Every job application, inter-state portability is in English. Hence, they do not want to create silos within India. Countries that have adopted English as their language of interaction have made great progress. 

Perhaps infrastructure is a genuine challenge and yes it is, but to Square Panda, the greatest challenge is that we need enough qualified teachers.

What are the key areas the organisation is investing in? 

Our mission is to support the government to build a new India where every child has acquired foundational skills. Hence, our motto is 'Bharat ka vikas ho saccha, jab English seekhey har baccha'.

NEP2020 has placed ECCE at the centre of the education stage. We are investing heavily in building and implementing ECCE programmes in India in three different ways-

Teacher training: One in six elementary teachers in India are not trained. The New Education Policy outlines many arguments; most important of which is that currently India spends only 3% of its GDP on education and ranks 62nd in total public expenditure on education per student. Square Panda has already started its teacher training initiative,  making this change happen.
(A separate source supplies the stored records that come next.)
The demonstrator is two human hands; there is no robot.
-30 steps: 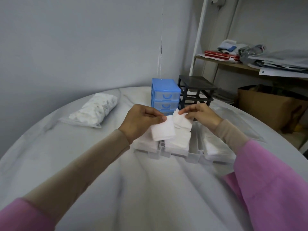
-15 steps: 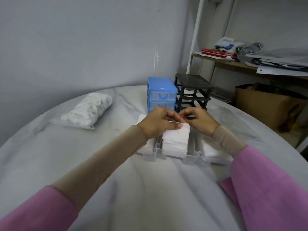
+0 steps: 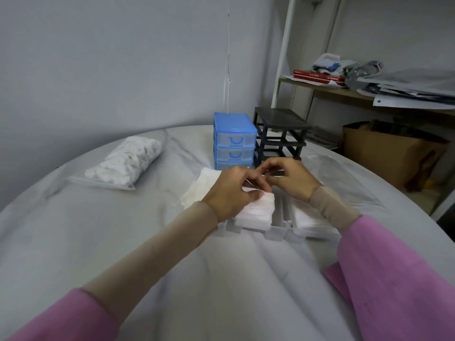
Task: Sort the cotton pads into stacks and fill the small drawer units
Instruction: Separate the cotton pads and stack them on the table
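Grey table (image 3: 123, 242), pad stack (image 3: 258, 212) under left hand (image 3: 231, 193)

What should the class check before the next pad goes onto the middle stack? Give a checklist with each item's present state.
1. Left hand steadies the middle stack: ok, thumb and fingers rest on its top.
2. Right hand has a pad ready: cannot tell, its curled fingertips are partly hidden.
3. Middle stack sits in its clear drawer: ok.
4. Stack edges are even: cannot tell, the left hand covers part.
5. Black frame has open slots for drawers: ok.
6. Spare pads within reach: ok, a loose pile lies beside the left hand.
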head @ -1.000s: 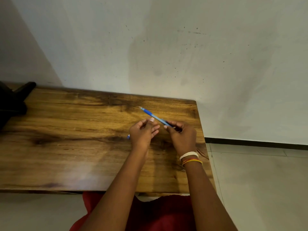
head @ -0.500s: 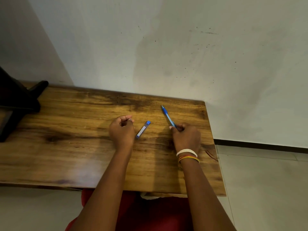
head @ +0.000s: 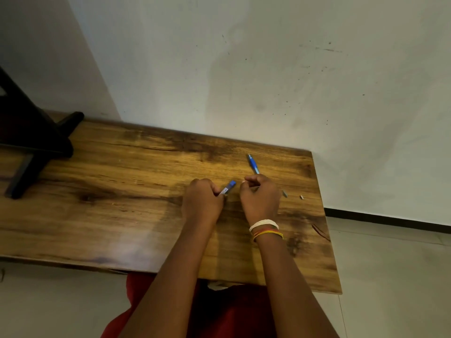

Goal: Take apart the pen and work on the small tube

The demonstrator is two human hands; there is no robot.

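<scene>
My left hand point(head: 201, 200) is pinching the blue-capped lead tube point(head: 228, 188); my right hand point(head: 260, 197) is gripping the blue mechanical pencil point(head: 253, 164) on the wooden table point(head: 122, 191).

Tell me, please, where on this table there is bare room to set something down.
Bare wood runs from the black stand to the left hand. It is crowded at the right: lead case, right hand, blue pencil, small bit.
</scene>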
Engaging curriculum: The need is for an exciting & apt curriculum for the early learners that incorporates activity and experience-based learning, including game based learning and storytelling. This will ensure both attention and retention among students.

Measuring progress: Appropriate formative assessment and feedback mechanism that actually measures the learning outcomes, checks on conceptual clarity & critical thinking rather than just highlighting negative responses to students’ performance. Positive motivators will improve student-faculty relationship and ensure that each student becomes a partner in their own progress.

What does the future have in store?

Currently, there are 240 million children under the age of 8 residing in India, who can benefit from our literacy programme. We are quite excited about this journey and working tirelessly in executing our mission of supporting the government to build a new India where every child has acquired foundational English literacy. We are also bringing the latest technology and best practices in Artificial Intelligence and Machine Learning to provide unique learning experiences.


The administrators in India are keen to ensure that we bring worldclass (contextualized to India) teacher training programmes to upskill the teachers and anganwadi workers, a vital force and catalyst of the Indian education system.  Square Panda is excited to be part of this endeavour.